Community Development Block Grant Success Stories
Covina, CA - Mayor Christian P. Christiansen
Neighborhood Preservation Program
The Neighborhood Preservation Program is a multi-jurisdictional, public and private effort
to resolve the core problems and resulting physical blight that have led to the decline in the
Prospero Park neighborhood of Covina. The Program involves the use of CDBG funds for physical
renovations in the neighborhood, empowering residents through the Covina Valley Unified School
District and the Options Child Care Counseling group, using the City's Park and Recreation
employees to provide after-school care for children, enhancing code enforcement by the Building
Division, increasing police patrols through the Police Department's Neighborhood Policing
Program, providing health education and clothing programs through local service clubs, and
providing other improvements through utility companies.

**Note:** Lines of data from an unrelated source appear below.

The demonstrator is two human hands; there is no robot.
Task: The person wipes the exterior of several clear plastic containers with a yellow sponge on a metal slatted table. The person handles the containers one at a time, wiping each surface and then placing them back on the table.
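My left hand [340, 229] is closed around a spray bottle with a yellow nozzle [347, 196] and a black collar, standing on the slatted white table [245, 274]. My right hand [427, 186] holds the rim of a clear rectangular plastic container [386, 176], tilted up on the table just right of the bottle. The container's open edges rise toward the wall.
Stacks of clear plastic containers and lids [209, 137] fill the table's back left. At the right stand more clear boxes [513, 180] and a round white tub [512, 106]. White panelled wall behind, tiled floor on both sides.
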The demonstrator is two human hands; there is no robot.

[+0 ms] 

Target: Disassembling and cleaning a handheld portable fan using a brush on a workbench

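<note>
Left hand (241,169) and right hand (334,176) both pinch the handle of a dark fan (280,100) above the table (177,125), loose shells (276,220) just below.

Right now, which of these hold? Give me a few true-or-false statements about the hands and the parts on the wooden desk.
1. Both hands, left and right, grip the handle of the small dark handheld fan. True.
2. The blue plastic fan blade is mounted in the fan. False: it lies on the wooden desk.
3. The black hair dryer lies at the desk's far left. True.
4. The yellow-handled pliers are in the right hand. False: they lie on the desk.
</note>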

CDBG funds have been invested in Prospero Park in a variety of areas:
- •$250,000 to improve infrastructure - installation of street lights, curbs, gutters and
sidewalks;
- •$65,000 through a rebate program for building owners to eliminate substandard housing
conditions and improve living conditions; this leveraged over $130,000 in private
improvements and $1.2 million in other private building improvements;
- •partial funding for a Healthy Start program to provide after-school care for low- and
moderate-income elementary school students in the area;
- •$20,000 to improve the Covina Elementary Multiple Use Playfield; and
- •in past years, $5,000 to support Operation Santa Clothes, a project of the Sunrise Rotary
Club which purchases new clothing for low- and moderate-income children in the area.
Future plans include investing $50,000 in the development of a neighborhood pocket park
on land leased to the City at low cost by the Metropolitan Water District.

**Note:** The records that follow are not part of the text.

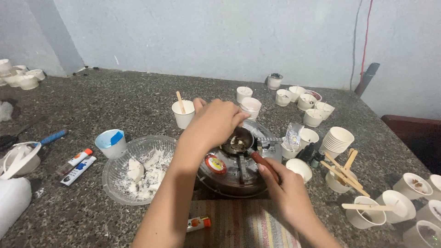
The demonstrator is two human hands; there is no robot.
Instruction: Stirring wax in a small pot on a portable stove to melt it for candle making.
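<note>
A small dark metal pan (239,143) with pale lumps in it sits on a round portable stove (229,177). My right hand (287,195) grips the pan's reddish-brown handle (264,164). My left hand (213,124) hovers over the pan with fingertips pinched together at its rim; what they hold is hidden. A clear glass bowl (120,172) with white chunks stands just left of the stove.
Many small white paper cups (337,138) stand around, some with wooden sticks (347,172). A cup with a stick (183,115) is behind the stove. A blue-and-white cup (111,143), tubes (78,167), a lighter (198,223) and a striped cloth (243,229) lie nearby.
</note>
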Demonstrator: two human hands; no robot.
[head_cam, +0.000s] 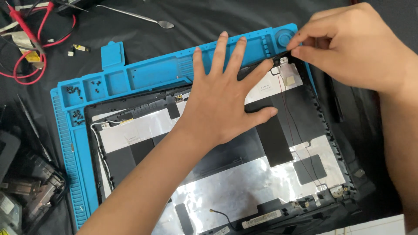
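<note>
A black cloth [130, 30] covers the bench under a blue repair mat [143, 74]; on it lies a laptop lid shell [261, 174], left hand [222, 100] pressing flat, fingers spread, right hand [348, 48] pinching its corner hinge piece [283, 58]

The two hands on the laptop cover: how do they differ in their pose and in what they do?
The left hand lies flat, fingers spread, pressing on the inside of the laptop cover; the right hand is curled, with fingertips pinched. The left hand rests near the cover's middle top; the right hand works at its upper right corner, on a small black part. Both are bare and touch the same cover, which lies on a blue mat.
</note>
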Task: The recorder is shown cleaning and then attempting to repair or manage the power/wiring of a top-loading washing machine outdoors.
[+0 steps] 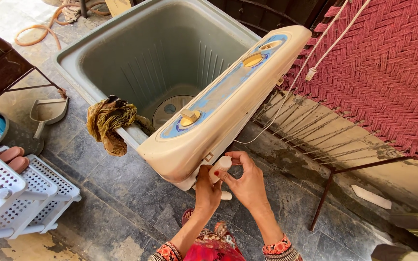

The City budgets $131,000 for Code Enforcement Officers in the Neighborhood
Preservation Program, and allocates time to be devoted to the Program by building inspectors,
police personnel, fire personnel, parks and recreation staff, and water department staff. A City
program has provided more than 200 water-saving low-flush toilets to property owners in the area;
Code Enforcement Officers and Building Safety Officers, in addition to identifying and correcting
violations, have held several neighborhood "clean-ups;" and the Planning Division was instrumental
in creating an ordinance requiring enclosures for trash receptacles.

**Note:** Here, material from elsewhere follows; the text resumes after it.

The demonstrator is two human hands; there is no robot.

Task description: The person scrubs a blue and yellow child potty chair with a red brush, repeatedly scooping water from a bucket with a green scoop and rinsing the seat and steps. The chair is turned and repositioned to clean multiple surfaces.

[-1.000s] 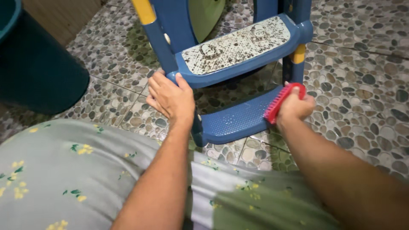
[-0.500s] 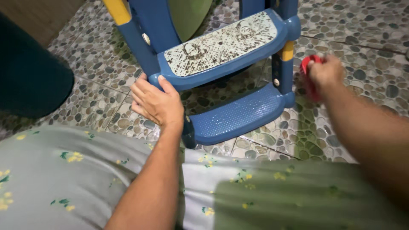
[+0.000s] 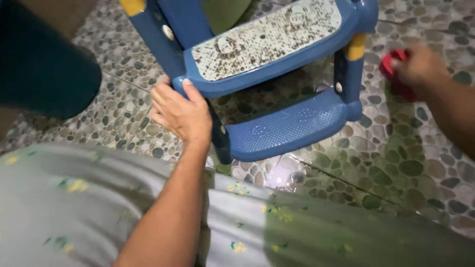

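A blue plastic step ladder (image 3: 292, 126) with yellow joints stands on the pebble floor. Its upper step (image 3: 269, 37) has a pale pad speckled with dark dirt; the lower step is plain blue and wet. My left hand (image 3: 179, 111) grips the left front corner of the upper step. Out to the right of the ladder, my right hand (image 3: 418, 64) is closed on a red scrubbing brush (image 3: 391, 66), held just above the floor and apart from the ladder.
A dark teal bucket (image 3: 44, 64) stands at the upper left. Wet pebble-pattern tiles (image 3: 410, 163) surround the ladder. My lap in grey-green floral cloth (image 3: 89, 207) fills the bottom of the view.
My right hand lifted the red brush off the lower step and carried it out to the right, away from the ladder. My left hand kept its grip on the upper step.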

The Covina Police Department, which has focused on Prospero Park, reports that the
number of vehicle thefts has dropped and that improved lighting has improved officers' ability to
spot suspicious activity. The Police Department also has developed a Crime Free Rental Housing
Program which trains and assists apartment owners and managers in meeting specific criteria for
a crime-free environment.
Officials in Covina are pleased with the dramatic improvement in the appearance of the
neighborhood following the correction of code violations and substandard building conditions, with
the decline in criminal activity, and with the drop in turnover - from 170 percent to 60 percent - at
the local elementary school.
Contact: Nuala Gasser, Management Analyst, Housing Department, (626) 858-7266
The United States Conference of Mayors
J. Thomas Cochran, Executive Director
1620 Eye Street, NW, Washington, DC 20006
Telephone (202) 293-7330, FAX (202) 293-2352
Copyright ©1999, U.S. Conference of Mayors, All rights reserved.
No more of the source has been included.